◆ ACTION ITEM: All lines of the material that contain "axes" must be copied out.

◆ INFORMATION SUPPLIED:
<<<<

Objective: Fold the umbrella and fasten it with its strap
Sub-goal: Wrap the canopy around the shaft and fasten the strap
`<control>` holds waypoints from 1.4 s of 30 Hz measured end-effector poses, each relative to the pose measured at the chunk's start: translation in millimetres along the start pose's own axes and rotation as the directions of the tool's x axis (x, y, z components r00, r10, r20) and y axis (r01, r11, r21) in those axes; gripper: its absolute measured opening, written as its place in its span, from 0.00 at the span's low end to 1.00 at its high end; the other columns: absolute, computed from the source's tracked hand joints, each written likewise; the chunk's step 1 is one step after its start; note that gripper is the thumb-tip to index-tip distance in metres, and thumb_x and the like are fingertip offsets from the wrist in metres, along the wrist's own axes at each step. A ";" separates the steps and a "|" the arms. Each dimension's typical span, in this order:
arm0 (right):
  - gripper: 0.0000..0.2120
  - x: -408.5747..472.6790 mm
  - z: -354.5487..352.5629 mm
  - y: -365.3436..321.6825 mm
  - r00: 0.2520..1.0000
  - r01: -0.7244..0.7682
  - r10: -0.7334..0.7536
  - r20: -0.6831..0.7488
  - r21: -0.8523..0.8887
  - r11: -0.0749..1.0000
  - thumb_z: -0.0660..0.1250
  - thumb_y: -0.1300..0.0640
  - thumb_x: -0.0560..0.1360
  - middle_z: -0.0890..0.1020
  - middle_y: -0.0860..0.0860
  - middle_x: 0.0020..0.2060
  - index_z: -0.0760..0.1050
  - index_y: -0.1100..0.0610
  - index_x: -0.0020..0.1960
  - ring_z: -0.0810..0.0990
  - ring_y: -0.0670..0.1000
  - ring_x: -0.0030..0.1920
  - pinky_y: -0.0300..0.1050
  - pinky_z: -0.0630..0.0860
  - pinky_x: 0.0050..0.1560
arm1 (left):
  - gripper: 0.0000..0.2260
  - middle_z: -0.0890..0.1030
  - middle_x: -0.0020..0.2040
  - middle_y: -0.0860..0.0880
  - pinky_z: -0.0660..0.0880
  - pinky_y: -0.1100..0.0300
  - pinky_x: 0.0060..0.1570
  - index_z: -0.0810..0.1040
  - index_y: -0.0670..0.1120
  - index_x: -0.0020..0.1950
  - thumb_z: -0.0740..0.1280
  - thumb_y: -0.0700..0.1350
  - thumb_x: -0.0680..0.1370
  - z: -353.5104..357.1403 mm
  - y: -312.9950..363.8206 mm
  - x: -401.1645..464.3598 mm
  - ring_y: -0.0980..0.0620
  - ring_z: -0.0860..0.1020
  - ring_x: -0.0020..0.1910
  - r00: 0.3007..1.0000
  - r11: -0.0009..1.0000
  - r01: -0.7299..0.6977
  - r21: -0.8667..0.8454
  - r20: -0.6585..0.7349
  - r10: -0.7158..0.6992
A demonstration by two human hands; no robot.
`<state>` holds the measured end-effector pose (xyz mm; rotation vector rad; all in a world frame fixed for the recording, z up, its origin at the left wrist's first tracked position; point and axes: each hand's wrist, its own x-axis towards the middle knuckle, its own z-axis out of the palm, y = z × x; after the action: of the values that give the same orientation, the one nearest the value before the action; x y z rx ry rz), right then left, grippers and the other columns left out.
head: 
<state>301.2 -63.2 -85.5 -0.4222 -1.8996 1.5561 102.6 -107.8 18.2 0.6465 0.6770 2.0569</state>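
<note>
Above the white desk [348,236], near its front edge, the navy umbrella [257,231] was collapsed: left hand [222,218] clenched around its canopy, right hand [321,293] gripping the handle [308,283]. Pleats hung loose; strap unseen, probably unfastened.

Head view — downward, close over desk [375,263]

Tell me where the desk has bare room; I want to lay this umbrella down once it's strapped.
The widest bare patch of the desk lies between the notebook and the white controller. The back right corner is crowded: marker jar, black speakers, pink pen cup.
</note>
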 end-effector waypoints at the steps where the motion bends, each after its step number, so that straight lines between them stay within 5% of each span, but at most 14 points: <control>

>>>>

◆ EXERCISE ANSWER:
`<control>` holds waypoints from 1.4 s of 30 Hz measured end-effector poses, each relative to the pose measured at the chunk's start: translation in millimetres along the start pose's own axes and rotation as the directions of the tool's x axis (x, y, z components r00, r10, r20) and y axis (r01, r11, r21) in those axes; gripper: its absolute measured opening, written as its place in its span, from 0.00 at the span's low end to 1.00 at its high end; the other columns: absolute, computed from the source's tracked hand joints, each written likewise; the chunk's step 1 is one step after its start; note that gripper is the thumb-tip to index-tip distance in metres, and thumb_x and the like are fingertip offsets from the wrist in metres, along the wrist's own axes at each step. A ";" separates the steps and a "|" the arms. Each dimension's typical span, in this order:
`<state>` holds the measured end-effector pose (xyz mm; rotation vector rad; all in a world frame fixed for the recording, z up, its origin at the left wrist's first tracked position; point and axes: each hand's wrist, its own x-axis towards the middle knuckle, its own z-axis out of the palm, y = z × x; after the action: of the values that give the same orientation, the one nearest the value before the action; x y z rx ry rz), right then left, grippers and the other columns left out.

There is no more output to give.